_EXERCISE AIM_: Take the records below and set down exactly the lines from the one with "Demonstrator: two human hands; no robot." to the one with "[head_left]", ends included; do not copy the pictures.

_EXERCISE DATA_:
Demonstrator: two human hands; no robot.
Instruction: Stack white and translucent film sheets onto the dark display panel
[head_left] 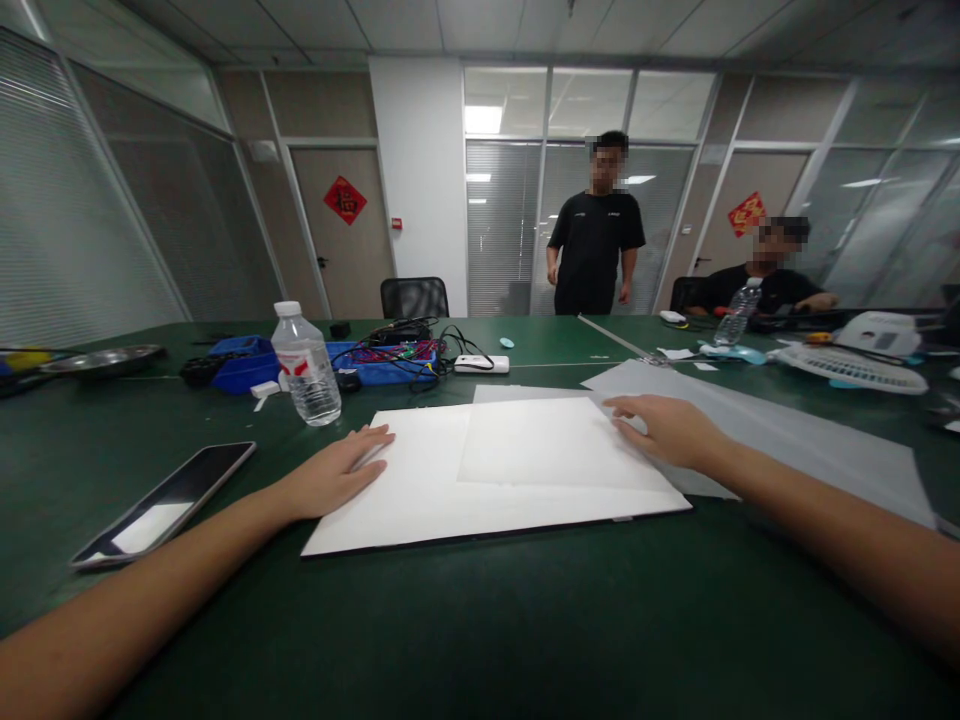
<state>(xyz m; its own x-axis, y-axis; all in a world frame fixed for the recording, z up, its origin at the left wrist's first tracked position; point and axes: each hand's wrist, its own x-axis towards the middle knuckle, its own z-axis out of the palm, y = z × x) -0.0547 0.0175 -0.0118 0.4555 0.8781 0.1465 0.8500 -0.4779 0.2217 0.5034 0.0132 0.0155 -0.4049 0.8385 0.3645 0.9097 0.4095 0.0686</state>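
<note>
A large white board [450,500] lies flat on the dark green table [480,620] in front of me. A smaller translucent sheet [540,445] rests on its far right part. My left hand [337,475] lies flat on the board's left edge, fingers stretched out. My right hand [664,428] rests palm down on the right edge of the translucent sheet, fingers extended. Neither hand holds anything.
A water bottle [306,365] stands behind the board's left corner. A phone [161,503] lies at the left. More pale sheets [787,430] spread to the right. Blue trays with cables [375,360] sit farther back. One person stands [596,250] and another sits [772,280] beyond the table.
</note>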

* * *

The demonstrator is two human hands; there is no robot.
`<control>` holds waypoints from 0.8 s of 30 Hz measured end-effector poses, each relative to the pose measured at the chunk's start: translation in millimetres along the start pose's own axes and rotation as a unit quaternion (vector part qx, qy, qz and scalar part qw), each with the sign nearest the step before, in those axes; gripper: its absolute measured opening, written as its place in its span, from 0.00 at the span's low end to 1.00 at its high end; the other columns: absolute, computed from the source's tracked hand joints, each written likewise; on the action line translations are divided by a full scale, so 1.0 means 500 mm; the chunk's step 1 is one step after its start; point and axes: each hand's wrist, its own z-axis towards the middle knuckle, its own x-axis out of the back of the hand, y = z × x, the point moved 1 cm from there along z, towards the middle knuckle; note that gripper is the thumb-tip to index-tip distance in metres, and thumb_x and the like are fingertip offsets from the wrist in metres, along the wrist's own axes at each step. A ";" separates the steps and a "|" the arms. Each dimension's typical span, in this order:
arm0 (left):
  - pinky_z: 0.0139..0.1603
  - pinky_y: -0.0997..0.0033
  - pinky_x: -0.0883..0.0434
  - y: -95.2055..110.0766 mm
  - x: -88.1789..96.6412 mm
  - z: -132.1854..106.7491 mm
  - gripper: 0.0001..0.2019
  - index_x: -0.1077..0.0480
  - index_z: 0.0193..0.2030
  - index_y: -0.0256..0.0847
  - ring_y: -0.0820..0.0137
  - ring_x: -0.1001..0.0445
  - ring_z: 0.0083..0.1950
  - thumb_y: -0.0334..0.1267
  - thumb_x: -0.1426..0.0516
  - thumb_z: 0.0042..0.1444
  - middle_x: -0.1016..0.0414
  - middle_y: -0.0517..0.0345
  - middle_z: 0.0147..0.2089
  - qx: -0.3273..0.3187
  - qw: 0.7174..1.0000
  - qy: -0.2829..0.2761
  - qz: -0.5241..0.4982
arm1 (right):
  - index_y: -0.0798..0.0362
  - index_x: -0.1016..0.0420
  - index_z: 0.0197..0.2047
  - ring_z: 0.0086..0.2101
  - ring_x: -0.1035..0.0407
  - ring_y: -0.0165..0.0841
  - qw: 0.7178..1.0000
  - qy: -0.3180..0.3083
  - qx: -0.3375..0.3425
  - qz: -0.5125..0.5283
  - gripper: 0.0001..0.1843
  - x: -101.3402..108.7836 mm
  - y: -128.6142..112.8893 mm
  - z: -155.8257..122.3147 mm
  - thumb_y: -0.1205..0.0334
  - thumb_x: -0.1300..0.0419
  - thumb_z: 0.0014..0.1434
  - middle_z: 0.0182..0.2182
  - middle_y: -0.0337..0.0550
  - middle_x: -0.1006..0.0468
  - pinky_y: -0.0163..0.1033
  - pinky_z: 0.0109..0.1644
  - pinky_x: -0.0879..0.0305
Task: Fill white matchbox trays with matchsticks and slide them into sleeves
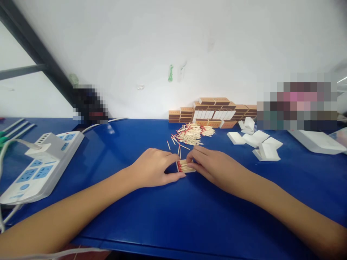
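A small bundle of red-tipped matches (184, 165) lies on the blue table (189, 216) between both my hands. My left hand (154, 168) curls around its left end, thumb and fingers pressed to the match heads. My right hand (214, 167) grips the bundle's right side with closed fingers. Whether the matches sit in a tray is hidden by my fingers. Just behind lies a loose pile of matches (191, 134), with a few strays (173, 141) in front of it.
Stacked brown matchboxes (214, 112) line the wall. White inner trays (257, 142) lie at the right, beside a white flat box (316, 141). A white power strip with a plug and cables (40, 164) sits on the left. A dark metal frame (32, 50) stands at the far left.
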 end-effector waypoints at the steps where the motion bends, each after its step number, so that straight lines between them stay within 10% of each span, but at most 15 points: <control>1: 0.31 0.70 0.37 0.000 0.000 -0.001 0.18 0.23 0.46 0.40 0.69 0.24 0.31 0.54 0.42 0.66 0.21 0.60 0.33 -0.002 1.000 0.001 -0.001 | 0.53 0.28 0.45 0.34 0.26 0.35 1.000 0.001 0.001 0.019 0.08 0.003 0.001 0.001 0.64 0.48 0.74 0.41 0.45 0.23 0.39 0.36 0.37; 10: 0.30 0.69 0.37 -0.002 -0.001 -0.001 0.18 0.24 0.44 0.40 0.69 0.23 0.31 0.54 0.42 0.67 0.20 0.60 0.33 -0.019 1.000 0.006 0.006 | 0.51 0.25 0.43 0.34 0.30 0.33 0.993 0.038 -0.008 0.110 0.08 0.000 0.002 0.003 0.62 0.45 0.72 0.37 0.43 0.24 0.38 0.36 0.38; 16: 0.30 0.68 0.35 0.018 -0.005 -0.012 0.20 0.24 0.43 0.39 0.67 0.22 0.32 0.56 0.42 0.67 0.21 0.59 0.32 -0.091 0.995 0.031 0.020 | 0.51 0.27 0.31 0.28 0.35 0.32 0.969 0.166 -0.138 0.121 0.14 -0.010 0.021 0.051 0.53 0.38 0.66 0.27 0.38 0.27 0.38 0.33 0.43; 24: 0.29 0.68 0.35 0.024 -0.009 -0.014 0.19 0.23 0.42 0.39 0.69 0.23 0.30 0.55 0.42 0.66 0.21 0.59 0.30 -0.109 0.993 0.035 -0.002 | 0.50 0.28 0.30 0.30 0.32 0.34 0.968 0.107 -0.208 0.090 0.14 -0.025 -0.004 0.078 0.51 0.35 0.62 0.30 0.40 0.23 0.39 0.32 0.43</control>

_REPLY TO THE EXERCISE_:
Demonstrator: two human hands; no robot.
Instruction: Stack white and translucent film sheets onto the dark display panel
[head_left] 

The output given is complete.